La cuarta novillada de la Feria del Zapato de Oro de Arnedo ha estado marcada por la buena actuación del madrileño Rafael González, que ha abierto la puerta grande con dos orejas, y por la presencia de "Cencerrito" un novillo bravo y encastado que también dio la vuelta al ruedo.

Con un tercio de la grada en la plaza, se han lidiado seis novilllos de Cebada Gago, bien presentados. El primero aplaudido de salida y rebrincadito. El segundo toreable, con chispa y con casta el tercero. Destacó por bravo el cuarto; y fueron de menos clase, el quinto, y deslucido, el que cerró plaza.

Rafael González: Oreja y Oreja tras aviso

Ignacio Olmos: ovación y vuelta tras avisop

Antonio Grande: silencio en ambos

Rafael González, empezó de rodillas con el primero, pero completó una faena sin obligar, sin acople por el izquierdo, con excesivas precauciones; el novillo quería pero protestaba, con lo que cerró una faena plana, con pasajes de "a diario" y en la que ni siquiera sonó la música, pero cierto paisanaje solicitó la oreja que le fue concedida de forma excesiva.

En el cuarto se vio lo mejor del capote del madrileño, que se encontró al novillo de la feria, premiado con la vuelta al ruedo, que peleó muy fuerte en varas y que fue pronto en banderillas. "Cencerrito" fue un compendio de bravura, casta, fijeza y prontitud, el sueño de cualquier ganadero.

Pero el novillero estuvo por debajo del nivel del animal, cuya exigencia pidió más sitios y distancia; el novillero, sacó pasajes correctos, pero por debajo de lo que permitía el toro; dejó una estocada, tuvo que usar el verduguillo y se llevó una oreja.

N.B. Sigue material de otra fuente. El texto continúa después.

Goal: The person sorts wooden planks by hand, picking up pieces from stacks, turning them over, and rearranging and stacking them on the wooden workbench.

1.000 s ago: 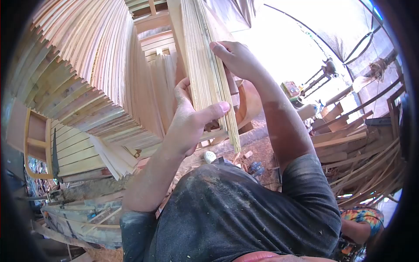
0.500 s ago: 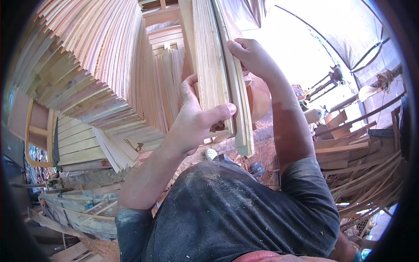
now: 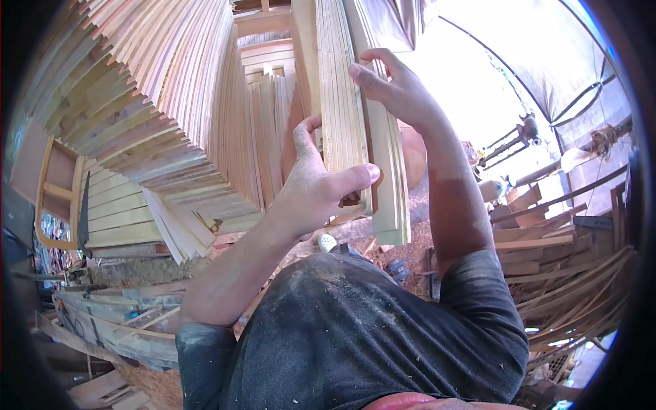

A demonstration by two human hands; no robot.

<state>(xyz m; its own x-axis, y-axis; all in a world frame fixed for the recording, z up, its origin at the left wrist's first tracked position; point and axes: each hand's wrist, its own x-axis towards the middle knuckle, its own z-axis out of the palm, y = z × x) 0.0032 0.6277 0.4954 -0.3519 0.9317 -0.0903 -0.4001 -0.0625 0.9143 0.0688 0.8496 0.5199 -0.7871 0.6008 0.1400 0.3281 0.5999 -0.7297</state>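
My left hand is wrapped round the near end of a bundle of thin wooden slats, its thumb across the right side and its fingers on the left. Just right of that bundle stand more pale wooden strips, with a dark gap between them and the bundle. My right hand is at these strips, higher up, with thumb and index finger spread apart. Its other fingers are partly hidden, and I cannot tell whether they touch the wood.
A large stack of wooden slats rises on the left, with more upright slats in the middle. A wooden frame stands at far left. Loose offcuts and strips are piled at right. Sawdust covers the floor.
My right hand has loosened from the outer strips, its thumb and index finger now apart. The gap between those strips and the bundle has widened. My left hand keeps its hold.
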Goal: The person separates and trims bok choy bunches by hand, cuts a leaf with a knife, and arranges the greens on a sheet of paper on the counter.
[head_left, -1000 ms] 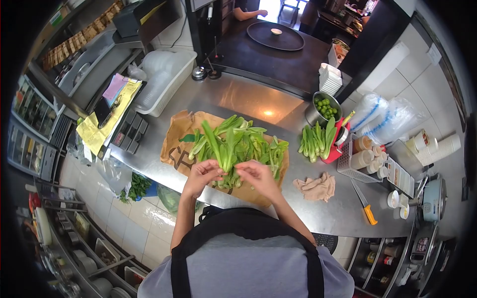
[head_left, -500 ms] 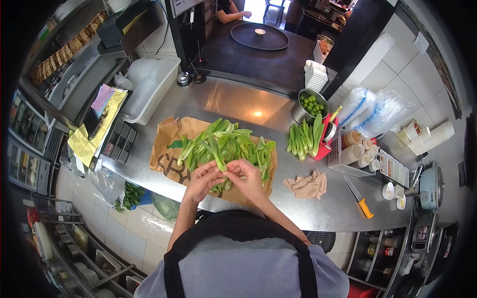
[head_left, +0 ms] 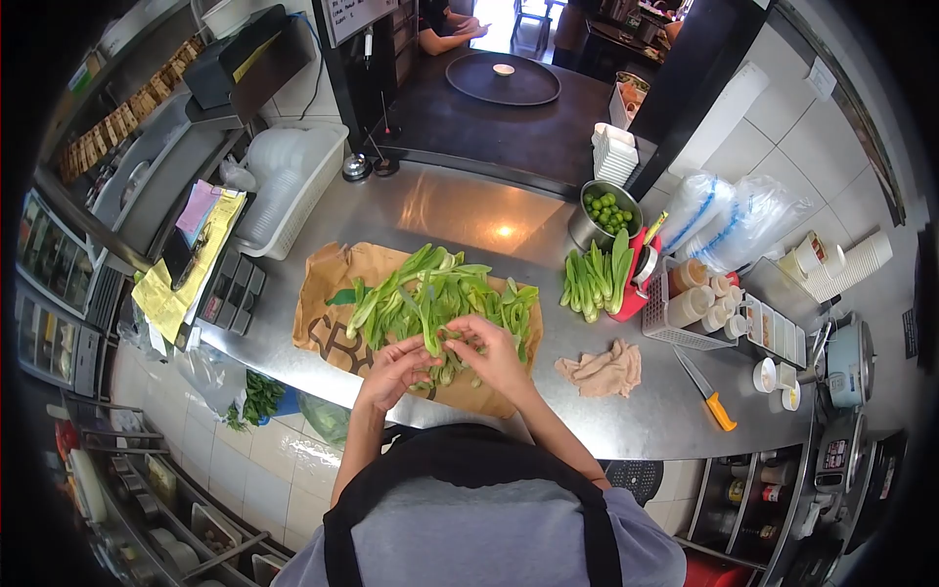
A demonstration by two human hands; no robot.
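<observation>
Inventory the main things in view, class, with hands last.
counter: one, silver-grey, centre
paper: one piece, brown, on counter
greens: many, green, on paper
leafy bunch: one, green, right of paper
pot: one, silver, behind bunch
round fruits: several, green, in pot
cloth: one, beige, right of paper
knife: one, orange-handled, right of cloth
basket: one, pale, right of bunch
tray: one, black, beyond counter
left hand: one, bare, at greens
right hand: one, bare, at greens

A steel counter (head_left: 650, 421) catches warm light beside pale wall tiles (head_left: 827, 161).
</observation>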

Ignacio Olmos en el segundo, tras empezar en redondo con alguna brusquedad, entendió al Cebada, mejoró por el izquierdo ligando pases, dejando una faena digna ante un novillo al que no era fácil sacarle cosas destacables; mejoró por el derecho, ligando al final del trasteo y recogiendo una ovación que pareció poco premio

Le tocó en el quinto de la tarde el de menos clase y más complicado, con el que el novillero toledano trató de enganchar al público, pero la faena nunca subió de tono motivado entre otras cosas por hasta tres desarmes; no encontró el punto de embroque preciso y aunque lo intentó recorrió mucha plaza y acabó en chiqueros con una delantera.

Antonio Grande se midió a un novillo, el tercero, que parecía con poca fuerza en los primeros tercios, pero sacó casta con una embestida prodigiosa y fijeza; el novillero estuvo muy eléctrico, con una faena sin estructura, demasiados enganchones y pasajes deslabazados; al final, la punta de casta de "Bético" fue demasiada exigencia para él.

El novillo que cerró plaza fue el de peor condición de la tarde; el novillero no se le pudo obligar y, además, siguió con un toreo sin encaje y falto de temple; todo con cierta brusquedad entre enganchones.